Uzun zamandır kadınlara dönük ciddi bir saldırılarının olduğunu söyleyen Mor Dayanışma Kadın Derneği Sözcüsü Cemile Baklacı, koronavirüs salgını öncesinde de OHAL süreci ve kayyımlarla birlikte birçok kadın projesinin bitirildiğini, kadın derneklerinin ve kadınlarla çalışan birçok sivil toplum kuruluşunun kapatıldığını hatırlattı. İktidarın salgını fırsata dönüştürerek infaz yasasında olduğu gibi kadına ve çocuğa yönelik şiddet faillerini serbest bırakmayı, bunun devamını getirmeyi istediğini kaydetti. 
 
Kadınlara yönelik bu saldırının da gözdağı vermeyi amaçladığını kaydeden Cemile şöyle devam etti: “Kadın mücadelesini ve kadın hareketini sindirme politikasıdır. Burada mücadele veren, karşı duran tüm kadın kurumlarına yönelik bir saldırı var. Bu şiddettir ve kabul etmiyoruz. Dayanışmayı büyüteceğiz.”
 
 ‘Öfkeliyiz ve endişeliyiz’ 
 
“Kadın derneğinin kapısı kırılarak içeri girip arama yapmak, üyeleri, çalışanları gözaltına almak akıl alır gibi değil. Öfkeliyiz ve endişeliyiz” sözleriyle tepkisini dile getiren Kırkyama Kadın Dayanışması’ndan Tülay Korkutan da şunları söyledi: “O dernekler kadına yönelik şiddette karşı çalışıyor. Kadın kazanımlarını dillendiriyor, kadınlar için güçlendirici yerler. Derneklerin kapatılması, aktivistlerin alınması demek, daha çok kadına yönelik erkek şiddeti demek. Biz kadınlar olarak bu saldırıyı kınıyoruz. Hukuksuz saldırıya son verilmesini istiyoruz. Erkek şiddetine ve devlet şiddetine ses çıkaran kadınlardan korkuyorlar. Bu operasyonun kendisi de bu anlama geliyor. Rosa ve TJA en son çocuk istismarıyla ilgili çok güzel bir eylem yaptılar. Çocuk istismarına karşı gelmek, 6284 uygulanmasını talep etmek operasyonu gözaltı mı gerektirir?
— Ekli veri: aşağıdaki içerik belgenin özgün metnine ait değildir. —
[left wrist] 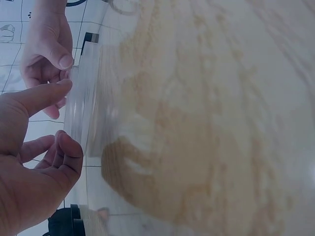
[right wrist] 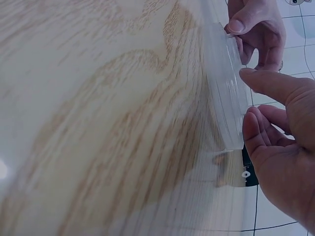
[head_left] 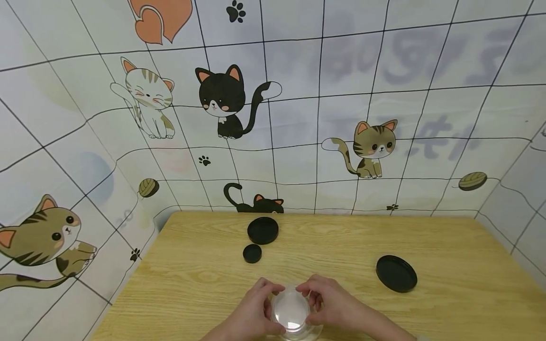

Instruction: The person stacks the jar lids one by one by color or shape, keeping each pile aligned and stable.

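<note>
Near the front edge of the wooden table, two clear round containers sit stacked. The smaller one [head_left: 291, 308] is on top, and part of a wider clear container [head_left: 314, 333] shows beneath it. My left hand [head_left: 257, 310] grips the small container's left side, thumb in front and forefinger behind. On its right side my right hand [head_left: 334, 303] holds it the same way with curled fingers. Both wrist views show the clear stacked walls [left wrist: 91, 105] side-on, low over the table. The small container looks empty, though glare on it hides detail.
At the back left lie a large black round lid [head_left: 262, 230] and a small black round lid [head_left: 252, 253]. Another large black lid [head_left: 396, 273] is at the right. Behind the table [head_left: 192, 270] hangs a white cloth [head_left: 294, 132] with printed cats.
</note>
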The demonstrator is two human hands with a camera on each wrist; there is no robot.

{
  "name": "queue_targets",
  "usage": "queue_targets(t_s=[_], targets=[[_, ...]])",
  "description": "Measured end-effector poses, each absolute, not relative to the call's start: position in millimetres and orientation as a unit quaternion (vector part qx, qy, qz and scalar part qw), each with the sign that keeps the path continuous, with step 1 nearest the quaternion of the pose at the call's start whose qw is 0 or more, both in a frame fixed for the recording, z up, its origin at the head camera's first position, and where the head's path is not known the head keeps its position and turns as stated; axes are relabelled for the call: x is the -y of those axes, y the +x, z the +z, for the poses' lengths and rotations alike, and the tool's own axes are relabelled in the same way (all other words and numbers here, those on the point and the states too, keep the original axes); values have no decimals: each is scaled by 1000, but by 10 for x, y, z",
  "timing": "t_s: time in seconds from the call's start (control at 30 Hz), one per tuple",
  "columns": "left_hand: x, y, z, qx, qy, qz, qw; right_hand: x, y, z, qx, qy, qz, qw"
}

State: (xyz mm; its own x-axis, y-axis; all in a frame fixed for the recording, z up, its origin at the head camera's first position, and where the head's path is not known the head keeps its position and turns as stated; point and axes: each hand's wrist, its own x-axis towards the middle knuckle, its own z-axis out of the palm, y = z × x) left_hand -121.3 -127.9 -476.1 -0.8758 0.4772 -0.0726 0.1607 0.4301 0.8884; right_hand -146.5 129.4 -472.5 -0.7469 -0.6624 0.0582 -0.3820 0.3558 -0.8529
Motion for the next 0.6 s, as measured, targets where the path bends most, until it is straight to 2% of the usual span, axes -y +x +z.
queue_targets(t_s=[0.13,0.37,0.6], targets=[[1283,-1208,-4764,-824,186,507,168,-1303,-1456,-4720,-810,-318,-469,154],[1339,-1269,-4732,-834,209,496,120,-1328,-1512,-4670,-813,-303,-478,136],[1440,-1464,-4598,-833,222,500,87,-1302,-1784,-4608,-822,-310,-464,114]])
Biz kadın kurumları olarak Rosa’nın ve TJA’dan kadın arkadaşlarımızın yanındayız.” 
 
‘Kadınların özgürlük mücadelesi devlet için bir tehlikedir’
 
Emekçi Kadınlar’dan Nurten Karahancı ise, saldırıların gerekçesi her ne olursa olsun tüm kadınlara yönelik olduğunu söyledi. Devletin kadınların yükselen özgürlük mücadelesini bir tehlike olarak gördüğünü vurgulayan Nurten, “Özellikle korona sürecinde devletin, kapitalist sistemin çöktüğünü iyi görüyoruz. Bunu bizim gördüğümüz gibi devlet de görüyor. O yüzden en ufak bir hak talebinde bulunanlara, özgürlük çağrısı yapanlara tahammülü yok. TJA’lı kadınların yanındayız. Mücadelenin yanındayız” şeklinde konuştu.